UDCA, when used for treatment of PSC, was associated with poorer clinical outcomes when compared with placebo. More patients developed varices, died, or became eligible for liver transplantation in the group receiving UDCA compared with the placebo group, despite improvement in liver tests. The likelihood of developing these adverse events was not predicted by a biochemical response, and as expected was predicted irrespective of treatment by higher Mayo risk score or presence of cirrhosis on entry biopsy (data not shown).

A statistically significant biochemical response was observed for alkaline phosphatase and aspartate aminotransferase (Table 3). However, response at 6 months was not associated with development of primary endpoints.

Previous studies led us to believe that UDCA would be safe and beneficial.9-12 Patients with primary biliary cirrhosis, in whom a dose of 13 to 15 mg/kg/day has been approved by the Food and Drug Administration, have not had more adverse events when treated with higher doses up to 25 or 30 mg/kg/day.14 Pilot studies in patients with PSC using doses ranging from 17 to 25 mg/kg/day did not have an increased risk of adverse events. Reassessment of the initial UDCA study, which used a dose 13 to 15 mg/kg/day in 105 patients, showed a trend toward improved survival free of transplantation in the treated group. Hence, the findings in this study were quite unanticipated.

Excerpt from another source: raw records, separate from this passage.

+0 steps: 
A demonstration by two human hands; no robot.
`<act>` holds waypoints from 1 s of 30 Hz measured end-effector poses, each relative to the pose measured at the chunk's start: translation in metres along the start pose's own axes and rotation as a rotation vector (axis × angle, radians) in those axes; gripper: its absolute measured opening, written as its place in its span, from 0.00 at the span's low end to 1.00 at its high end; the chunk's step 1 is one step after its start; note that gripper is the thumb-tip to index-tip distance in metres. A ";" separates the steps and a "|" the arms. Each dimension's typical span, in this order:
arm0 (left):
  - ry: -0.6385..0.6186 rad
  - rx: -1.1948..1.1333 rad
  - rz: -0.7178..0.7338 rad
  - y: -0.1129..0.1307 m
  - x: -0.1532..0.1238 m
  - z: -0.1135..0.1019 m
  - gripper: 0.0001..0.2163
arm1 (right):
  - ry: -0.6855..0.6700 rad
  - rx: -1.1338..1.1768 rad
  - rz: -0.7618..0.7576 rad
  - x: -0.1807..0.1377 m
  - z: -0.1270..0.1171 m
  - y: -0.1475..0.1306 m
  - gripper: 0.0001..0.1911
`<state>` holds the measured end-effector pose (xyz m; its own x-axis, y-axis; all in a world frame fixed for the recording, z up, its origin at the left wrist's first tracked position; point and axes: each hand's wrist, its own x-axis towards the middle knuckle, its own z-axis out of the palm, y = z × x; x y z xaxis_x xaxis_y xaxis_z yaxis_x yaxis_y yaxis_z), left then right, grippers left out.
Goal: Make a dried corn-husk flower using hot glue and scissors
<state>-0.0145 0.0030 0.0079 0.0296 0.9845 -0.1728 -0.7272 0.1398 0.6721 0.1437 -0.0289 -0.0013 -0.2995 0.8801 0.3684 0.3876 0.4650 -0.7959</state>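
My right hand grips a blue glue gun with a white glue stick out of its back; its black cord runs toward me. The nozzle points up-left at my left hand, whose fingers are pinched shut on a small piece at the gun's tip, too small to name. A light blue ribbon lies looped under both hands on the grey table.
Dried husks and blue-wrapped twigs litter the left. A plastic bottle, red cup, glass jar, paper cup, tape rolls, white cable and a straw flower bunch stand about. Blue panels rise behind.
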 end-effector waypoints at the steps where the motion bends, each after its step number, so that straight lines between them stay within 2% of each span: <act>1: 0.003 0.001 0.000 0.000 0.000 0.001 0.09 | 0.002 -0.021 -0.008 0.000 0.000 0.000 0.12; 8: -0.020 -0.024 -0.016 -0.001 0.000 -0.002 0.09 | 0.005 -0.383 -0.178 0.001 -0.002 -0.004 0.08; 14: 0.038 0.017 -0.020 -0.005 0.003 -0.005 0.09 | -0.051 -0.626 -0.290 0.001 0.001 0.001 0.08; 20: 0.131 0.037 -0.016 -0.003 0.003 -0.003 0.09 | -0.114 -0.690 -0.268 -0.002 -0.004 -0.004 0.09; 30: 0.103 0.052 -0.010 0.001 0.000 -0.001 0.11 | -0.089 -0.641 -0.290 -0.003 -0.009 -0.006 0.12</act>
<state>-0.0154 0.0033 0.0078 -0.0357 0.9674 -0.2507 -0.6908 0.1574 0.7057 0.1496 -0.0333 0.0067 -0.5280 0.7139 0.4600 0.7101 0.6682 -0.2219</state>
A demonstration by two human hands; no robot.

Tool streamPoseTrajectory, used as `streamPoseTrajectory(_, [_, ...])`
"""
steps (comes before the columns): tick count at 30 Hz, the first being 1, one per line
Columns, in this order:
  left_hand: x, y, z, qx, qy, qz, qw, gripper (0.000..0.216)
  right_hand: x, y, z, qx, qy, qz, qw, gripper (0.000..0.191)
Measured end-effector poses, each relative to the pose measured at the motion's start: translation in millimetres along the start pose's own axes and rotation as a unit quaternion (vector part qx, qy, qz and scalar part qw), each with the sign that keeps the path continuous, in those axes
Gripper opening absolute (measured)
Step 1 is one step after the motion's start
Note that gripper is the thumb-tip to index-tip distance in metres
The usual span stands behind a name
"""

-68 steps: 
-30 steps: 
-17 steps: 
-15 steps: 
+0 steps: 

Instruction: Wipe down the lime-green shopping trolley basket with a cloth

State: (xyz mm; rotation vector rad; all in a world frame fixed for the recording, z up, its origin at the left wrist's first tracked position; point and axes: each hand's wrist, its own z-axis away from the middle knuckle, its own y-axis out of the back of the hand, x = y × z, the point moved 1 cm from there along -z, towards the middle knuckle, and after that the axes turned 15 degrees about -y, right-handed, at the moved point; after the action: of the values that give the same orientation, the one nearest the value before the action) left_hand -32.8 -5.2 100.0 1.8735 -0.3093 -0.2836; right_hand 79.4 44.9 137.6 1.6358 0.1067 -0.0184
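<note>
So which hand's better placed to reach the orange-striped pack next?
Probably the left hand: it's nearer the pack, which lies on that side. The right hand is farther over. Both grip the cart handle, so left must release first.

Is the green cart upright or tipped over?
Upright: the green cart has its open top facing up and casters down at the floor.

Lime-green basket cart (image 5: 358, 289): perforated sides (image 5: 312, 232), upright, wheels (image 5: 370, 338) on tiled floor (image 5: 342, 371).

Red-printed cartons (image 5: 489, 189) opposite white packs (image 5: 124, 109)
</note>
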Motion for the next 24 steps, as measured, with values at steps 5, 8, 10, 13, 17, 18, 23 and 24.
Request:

The surprising results in this study led us to examine the data in several ways. The primary analysis is represented in the first row of Table 5 (assessing all primary endpoints and adjusting for baseline stratification variables). However, we were concerned that the study groups differed in follow-up visits, and that some endpoints could only be observed through particular tests. Therefore, in addition to assessing primary endpoints, we also assessed transplantation, meeting minimal listing criteria, and death alone. Both of these models, as well as the adjusted models, provided hazard ratios that were not only in the same, unexpected direction, but represented a clinically relevant increase in worse outcomes for patients on UDCA compared with placebo.

It is unclear how a drug that has a reputation for such safety would have these paradoxical effects in this condition. Analysis of the actual drug supply for contaminants failed to disclose any unusual compounds within the study supply of the drug. It is unclear whether higher doses of UDCA allowed unabsorbed drug to enter the colon and be modified into hepatotoxic bile acids. The possibility of hepatotoxic bile acids being produced from unabsorbed UDCA remains a potential explanation and deserves further evaluation.15 In an animal model, UDCA aggravated bile infarcts and hepatocyte necroses in the setting of biliary obstruction; this may also explain why the results in PSC, where biliary obstruction occurs, were different than in PBC.16

UDCA may also modulate apoptosis.17 It is possible that the high dose of UDCA used in this study prevented apoptosis of activated stellate cells, which continued to be active in fibrogenesis, leading to the advanced liver disease found in this study.

At this time, UDCA at a dose of 25 to 30 mg/kg/day for patients with PSC should not be used because of the increased risk of clinically important adverse endpoints. There is no treatment that can be recommended at this time, and only therapy in the context of prospective trials should be considered. Continued testing of drugs in pilot studies is reasonable, but the findings of this study mandate that any positive biochemical response be confirmed within a randomized controlled trial. In the absence of such randomized controlled data, it is likely that the adverse events detected in this study would have been attributed to the progressive nature of the liver disease and not recognized as related to the drug. It is hoped that in the near future, a safe and effective therapy for patients with PSC will be developed, but high-dose UDCA cannot be recommended despite findings in a recent pilot study.18 The results of this study caution against empiric therapy for patients with PSC and highlight the need for confirmation of promising pilot studies by adequate controlled trials.